2. SV_Coverage as an input: D3D10.1 added the feature to let you output to SV_Coverage in order to manually specify the MSAA coverage mask (which controls how the pixel shader output gets written to the subsamples). In D3D11 you also can take it as an input to your pixel shader to know which of the sample points passed the triangle coverage test. This is really handy for deferred rendering, since you’ll want to mark off edge pixels as those are the only pixels that require you to sample all of the subsamples in the G-Buffer. In D3D10 you could do this with the centroid sampling trick, but it’s much nicer to just skip the intermediate step and get coverage directly. Plus the rules for centroid sampling are a little loosely defined, so I don’t really like relying on it.
3. Programmable interpolation: D3D10/D3D10.1 already had some modifiers you could use for pixel shader attributes that controlled how they were interpolated. For instance you had linear, noPerspective, and centroid. In D3D11 you still have those, but you also have a series of EvaluateAttributeAt* instrinsics that allow you to evaluate an attribute using a specified interpolation mode. Probably the most useful of the bunch of EvaluateAttributeAtSample, which interpolates the attribute to the MSAA sample point for the specified index. Probably the most obvious use case is for selective supersampling…using that intrinsic you could evaluate your BRDF at each subsample location. You can also sample alpha-tested textures multiple times, effectively antialiasing the edges. I whipped up a little test case where I rendered a billboarded quad to an MSAA target, and in the pixel shader I did a simple ray-cast into a sphere located at the quad center. I took SV_Coverage as an input to determine if the pixel was an edge pixel (all sample points weren’t full covered), and in that case I did a ray-cast per-sample using EvaluateAttributeAtSample to snap the interpolated view-space position to each sample point. This basically gives you selective super-sampling, so that you get anti-aliased edges without relying on rasterization. Cool stuff!
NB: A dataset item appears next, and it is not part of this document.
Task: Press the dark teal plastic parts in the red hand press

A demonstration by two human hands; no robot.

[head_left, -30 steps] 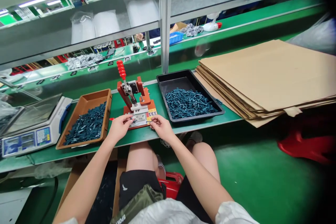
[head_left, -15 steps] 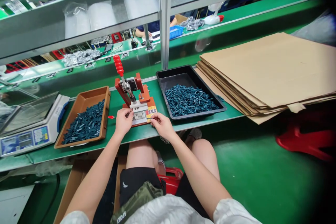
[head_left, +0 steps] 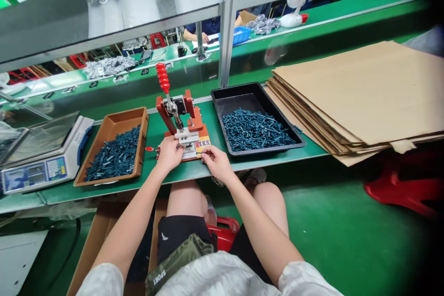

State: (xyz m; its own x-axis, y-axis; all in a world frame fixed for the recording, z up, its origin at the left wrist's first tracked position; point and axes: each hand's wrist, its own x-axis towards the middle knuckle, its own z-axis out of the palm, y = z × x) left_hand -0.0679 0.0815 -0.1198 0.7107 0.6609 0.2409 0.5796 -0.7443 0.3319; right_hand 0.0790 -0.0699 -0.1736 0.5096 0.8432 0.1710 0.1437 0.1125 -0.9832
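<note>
Your left hand (head_left: pixel 169 154) lay over the white block (head_left: pixel 187 135) of the red toggle press (head_left: pixel 177 111), and your right hand (head_left: pixel 217 163) was at the press's front edge, on the green surface (head_left: pixel 194 171). Dark teal plastic parts (head_left: pixel 114 155) filled a brown tray (head_left: pixel 118 117) to the left and a black tray (head_left: pixel 239 88) to the right.

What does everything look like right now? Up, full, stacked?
Red-handled orange metal toggle press: handle up.
Black plastic tray: holding dark teal pieces.
Brown tray: holding dark teal pieces.
Flat brown cardboard sheets: stacked.
Left hand: on the press.
Right hand: on the press.
</note>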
4. Read-only depth-stencil views: D3D10 let you bind depth-stencil buffers as shader resource views so that you could sample them in the pixel shader, but came with the restriction that you couldn’t have them simultaneously bound to the pipeline as both views simultaneously. That’s fine for SSAO or depth of field, but not so fine if you want to do deferred rendering and use depth-stencil culling. D3D10.1 added the ability to let you copy depth buffers asynchronously using the GPU, but that’s still not optimal. D3D11 finally makes everything right in the world by letting you create depth-stencil views with a read-only flag. So basically you can just create two DSV’s for your depth buffer, and switch to the read-only one when you want to do depth readback.
5. Unordered access views for pixel shaders: UAV’s are essentially buffers or textures that give you both random read access *and* random write access. They’re usually mentioned in the context of compute shaders, but they’re actually usable for pixel shaders too. I haven’t really dug into this use case, but it seems as though you could implement scatter or fully programmable blending.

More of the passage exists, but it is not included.